## [WORK TO COMPLETE]
In the records below, reproduce exactly the lines from the one containing "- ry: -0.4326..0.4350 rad" through the one containing "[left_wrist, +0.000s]", both included, and omit the pictures.
#####
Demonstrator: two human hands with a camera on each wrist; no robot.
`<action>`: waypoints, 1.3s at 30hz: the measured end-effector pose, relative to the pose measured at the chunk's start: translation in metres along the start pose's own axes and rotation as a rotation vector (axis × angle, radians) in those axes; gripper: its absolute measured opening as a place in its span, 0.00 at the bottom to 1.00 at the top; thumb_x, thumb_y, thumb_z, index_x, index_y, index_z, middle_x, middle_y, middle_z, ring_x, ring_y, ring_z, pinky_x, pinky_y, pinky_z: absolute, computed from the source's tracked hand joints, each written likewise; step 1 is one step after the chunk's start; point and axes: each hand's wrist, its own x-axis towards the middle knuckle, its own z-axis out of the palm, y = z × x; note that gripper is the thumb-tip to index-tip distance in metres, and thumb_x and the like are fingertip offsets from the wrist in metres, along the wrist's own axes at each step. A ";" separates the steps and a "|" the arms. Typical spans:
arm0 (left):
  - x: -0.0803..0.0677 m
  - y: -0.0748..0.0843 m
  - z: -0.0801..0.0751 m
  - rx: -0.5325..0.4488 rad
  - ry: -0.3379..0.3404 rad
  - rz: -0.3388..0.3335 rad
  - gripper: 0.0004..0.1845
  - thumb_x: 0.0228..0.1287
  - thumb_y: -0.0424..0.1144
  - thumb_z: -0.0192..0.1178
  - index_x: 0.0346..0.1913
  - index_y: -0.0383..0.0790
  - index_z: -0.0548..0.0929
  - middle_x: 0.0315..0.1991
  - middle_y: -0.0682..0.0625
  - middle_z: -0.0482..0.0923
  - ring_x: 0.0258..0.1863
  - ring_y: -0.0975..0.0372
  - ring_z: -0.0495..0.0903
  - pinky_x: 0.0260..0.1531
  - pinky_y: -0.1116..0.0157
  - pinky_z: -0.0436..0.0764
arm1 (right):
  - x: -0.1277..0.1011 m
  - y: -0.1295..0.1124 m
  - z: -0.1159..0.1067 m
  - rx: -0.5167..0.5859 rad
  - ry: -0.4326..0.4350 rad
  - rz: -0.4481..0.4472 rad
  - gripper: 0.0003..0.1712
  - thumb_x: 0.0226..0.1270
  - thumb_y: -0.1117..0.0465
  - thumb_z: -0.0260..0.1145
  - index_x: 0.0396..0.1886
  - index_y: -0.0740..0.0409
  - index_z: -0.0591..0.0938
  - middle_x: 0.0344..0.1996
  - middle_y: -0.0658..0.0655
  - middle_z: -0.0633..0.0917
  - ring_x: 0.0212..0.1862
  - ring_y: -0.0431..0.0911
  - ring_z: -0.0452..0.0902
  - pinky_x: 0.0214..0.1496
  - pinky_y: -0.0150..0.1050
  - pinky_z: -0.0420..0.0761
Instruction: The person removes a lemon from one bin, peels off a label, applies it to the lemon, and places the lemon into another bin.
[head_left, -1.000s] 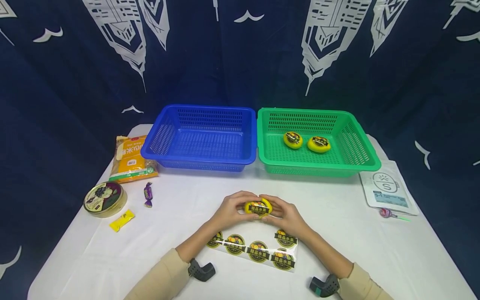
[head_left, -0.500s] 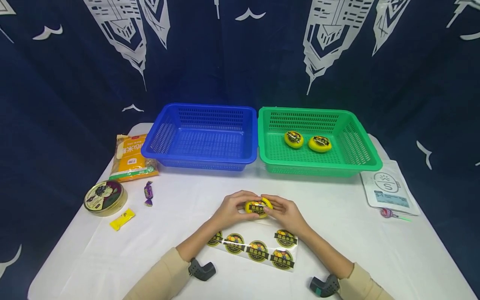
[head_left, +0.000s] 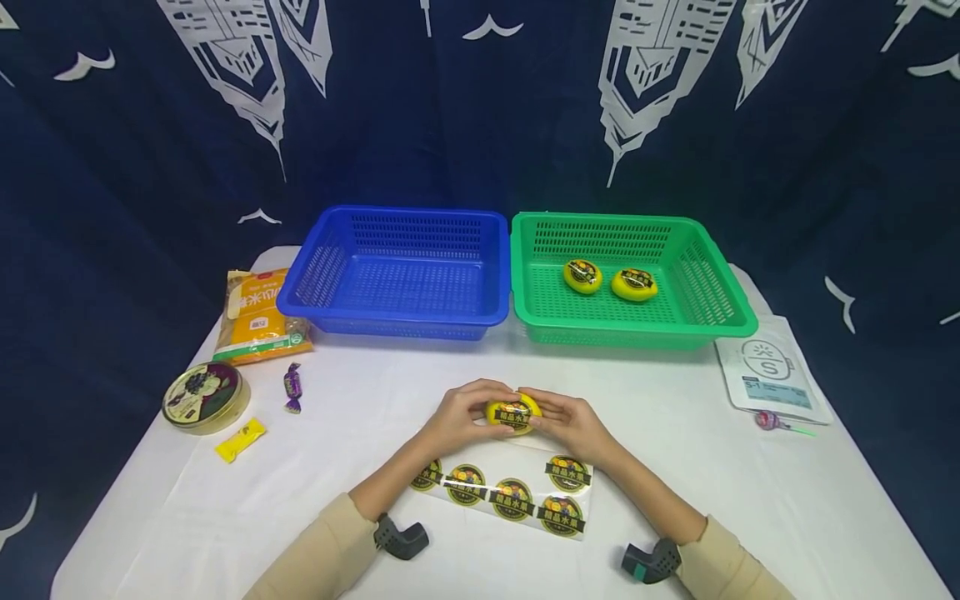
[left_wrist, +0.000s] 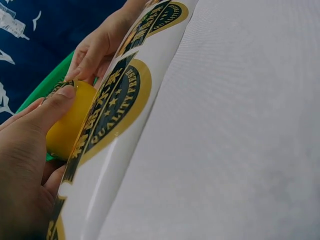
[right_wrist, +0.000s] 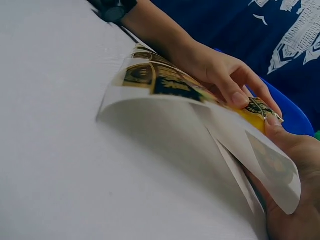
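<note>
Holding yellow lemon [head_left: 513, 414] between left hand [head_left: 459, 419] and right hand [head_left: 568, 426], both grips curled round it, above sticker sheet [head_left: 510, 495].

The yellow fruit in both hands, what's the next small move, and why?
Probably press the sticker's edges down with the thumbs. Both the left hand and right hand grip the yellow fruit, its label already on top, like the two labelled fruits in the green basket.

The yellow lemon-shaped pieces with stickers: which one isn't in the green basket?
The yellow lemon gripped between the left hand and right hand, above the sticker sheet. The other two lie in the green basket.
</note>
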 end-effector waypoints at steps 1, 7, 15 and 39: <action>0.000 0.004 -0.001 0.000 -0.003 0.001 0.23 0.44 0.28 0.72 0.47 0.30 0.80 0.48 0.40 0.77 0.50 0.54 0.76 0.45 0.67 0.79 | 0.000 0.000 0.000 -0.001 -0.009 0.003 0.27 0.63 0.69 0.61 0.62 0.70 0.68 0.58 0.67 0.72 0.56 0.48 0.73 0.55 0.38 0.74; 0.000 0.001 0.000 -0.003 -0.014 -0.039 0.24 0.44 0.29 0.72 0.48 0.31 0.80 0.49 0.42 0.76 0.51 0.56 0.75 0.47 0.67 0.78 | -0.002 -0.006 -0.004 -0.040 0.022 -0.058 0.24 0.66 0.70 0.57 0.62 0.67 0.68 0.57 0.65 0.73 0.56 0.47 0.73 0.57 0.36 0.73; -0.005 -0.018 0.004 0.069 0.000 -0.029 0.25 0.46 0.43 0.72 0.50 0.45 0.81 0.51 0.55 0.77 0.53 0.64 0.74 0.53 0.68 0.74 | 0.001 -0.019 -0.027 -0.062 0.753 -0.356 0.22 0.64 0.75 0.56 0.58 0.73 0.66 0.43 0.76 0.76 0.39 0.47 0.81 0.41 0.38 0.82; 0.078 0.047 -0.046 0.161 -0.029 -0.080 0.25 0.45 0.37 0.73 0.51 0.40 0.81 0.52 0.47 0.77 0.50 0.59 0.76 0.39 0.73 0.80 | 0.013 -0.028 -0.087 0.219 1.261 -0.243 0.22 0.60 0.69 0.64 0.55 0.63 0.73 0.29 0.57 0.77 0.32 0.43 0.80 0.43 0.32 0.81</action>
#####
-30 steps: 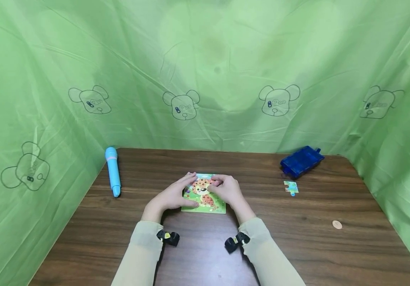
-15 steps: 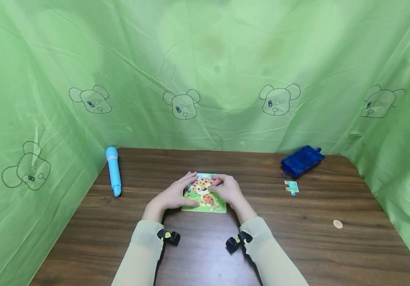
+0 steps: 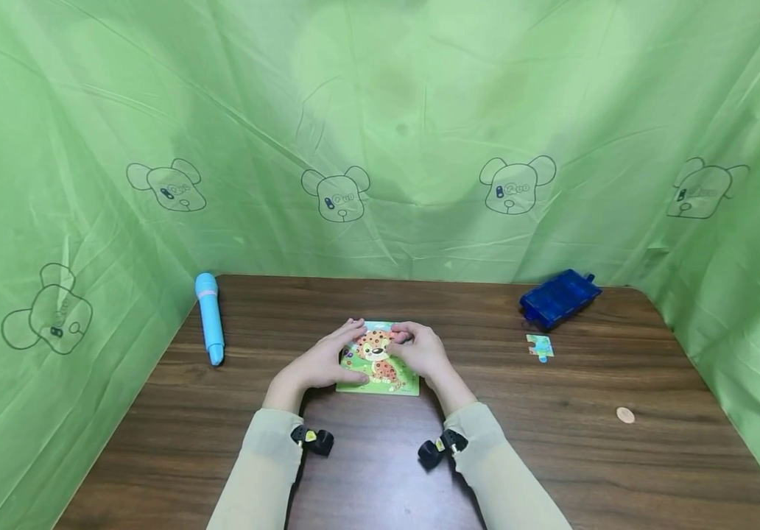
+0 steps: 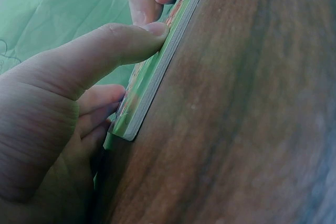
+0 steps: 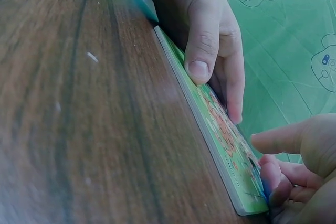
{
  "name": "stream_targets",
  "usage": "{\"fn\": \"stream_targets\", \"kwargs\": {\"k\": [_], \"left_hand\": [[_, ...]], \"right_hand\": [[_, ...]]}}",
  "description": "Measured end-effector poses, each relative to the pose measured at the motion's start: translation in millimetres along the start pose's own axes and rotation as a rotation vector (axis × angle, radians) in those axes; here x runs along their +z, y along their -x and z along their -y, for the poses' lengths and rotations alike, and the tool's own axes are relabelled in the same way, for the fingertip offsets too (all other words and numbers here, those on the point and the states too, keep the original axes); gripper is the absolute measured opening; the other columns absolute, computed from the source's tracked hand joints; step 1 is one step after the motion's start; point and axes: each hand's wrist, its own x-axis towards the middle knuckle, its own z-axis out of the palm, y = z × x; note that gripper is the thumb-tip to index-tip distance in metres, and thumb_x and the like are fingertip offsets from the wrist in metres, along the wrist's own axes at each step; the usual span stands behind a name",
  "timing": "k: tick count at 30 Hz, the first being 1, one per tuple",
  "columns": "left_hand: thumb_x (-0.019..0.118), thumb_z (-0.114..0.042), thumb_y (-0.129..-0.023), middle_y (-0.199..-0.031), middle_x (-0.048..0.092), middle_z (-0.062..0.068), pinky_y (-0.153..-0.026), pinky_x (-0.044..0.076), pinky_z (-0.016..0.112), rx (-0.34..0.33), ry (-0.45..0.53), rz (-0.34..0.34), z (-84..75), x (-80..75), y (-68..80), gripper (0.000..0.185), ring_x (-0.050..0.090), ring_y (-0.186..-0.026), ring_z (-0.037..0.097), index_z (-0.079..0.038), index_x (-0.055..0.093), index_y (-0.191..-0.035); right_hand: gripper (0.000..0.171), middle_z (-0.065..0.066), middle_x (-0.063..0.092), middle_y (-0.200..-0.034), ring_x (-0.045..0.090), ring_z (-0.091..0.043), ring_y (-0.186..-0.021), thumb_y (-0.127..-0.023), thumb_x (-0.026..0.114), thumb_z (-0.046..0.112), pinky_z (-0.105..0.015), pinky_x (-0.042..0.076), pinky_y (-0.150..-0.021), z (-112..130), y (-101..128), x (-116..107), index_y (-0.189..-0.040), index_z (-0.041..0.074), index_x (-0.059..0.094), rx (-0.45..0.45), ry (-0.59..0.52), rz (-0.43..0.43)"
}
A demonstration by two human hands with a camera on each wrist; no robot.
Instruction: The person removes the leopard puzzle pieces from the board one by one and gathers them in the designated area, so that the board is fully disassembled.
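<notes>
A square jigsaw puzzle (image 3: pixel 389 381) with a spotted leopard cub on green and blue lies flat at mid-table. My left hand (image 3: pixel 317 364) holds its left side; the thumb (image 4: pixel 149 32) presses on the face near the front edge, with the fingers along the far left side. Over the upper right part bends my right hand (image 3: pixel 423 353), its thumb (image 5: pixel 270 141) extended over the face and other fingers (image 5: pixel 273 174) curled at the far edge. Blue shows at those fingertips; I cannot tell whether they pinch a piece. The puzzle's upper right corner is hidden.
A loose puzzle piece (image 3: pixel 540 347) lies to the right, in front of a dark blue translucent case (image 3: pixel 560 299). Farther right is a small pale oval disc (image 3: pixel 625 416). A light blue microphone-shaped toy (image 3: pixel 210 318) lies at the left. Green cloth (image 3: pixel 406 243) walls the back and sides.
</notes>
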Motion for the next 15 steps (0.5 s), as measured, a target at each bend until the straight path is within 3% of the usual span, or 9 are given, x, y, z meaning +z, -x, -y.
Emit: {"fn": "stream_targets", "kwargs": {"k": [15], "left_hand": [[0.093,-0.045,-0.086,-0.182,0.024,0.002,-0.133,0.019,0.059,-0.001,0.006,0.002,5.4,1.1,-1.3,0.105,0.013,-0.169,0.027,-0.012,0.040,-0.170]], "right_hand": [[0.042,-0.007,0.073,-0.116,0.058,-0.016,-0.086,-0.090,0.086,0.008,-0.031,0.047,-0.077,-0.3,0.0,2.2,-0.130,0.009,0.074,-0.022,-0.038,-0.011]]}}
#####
## [YOUR SOLUTION]
  - ry: -0.4326..0.4350 rad
  - rz: -0.4481..0.4472 rad
  - gripper: 0.0003..0.1712
  - thumb_x: 0.0226..0.1270
  - thumb_y: -0.1117..0.0465
  - thumb_z: -0.0260..0.1145
  - index_x: 0.0396..0.1886
  - index_y: -0.0740..0.0409
  - index_z: -0.0591..0.0938
  - middle_x: 0.0344..0.1996
  - middle_y: -0.0658..0.0655
  - middle_z: -0.0633..0.0917
  - ring_x: 0.0212..0.1862
  - ring_y: -0.0431..0.0911
  - ring_z: -0.0452..0.0902
  - pinky_x: 0.0214..0.1496
  - pinky_y: -0.0150..0.1050
  - pinky_z: -0.0420..0.0761
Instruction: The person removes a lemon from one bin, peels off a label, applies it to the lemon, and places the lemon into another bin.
[head_left, -1.000s] 
[head_left, -0.500s] 
[head_left, +0.000s] 
[left_wrist, +0.000s] 

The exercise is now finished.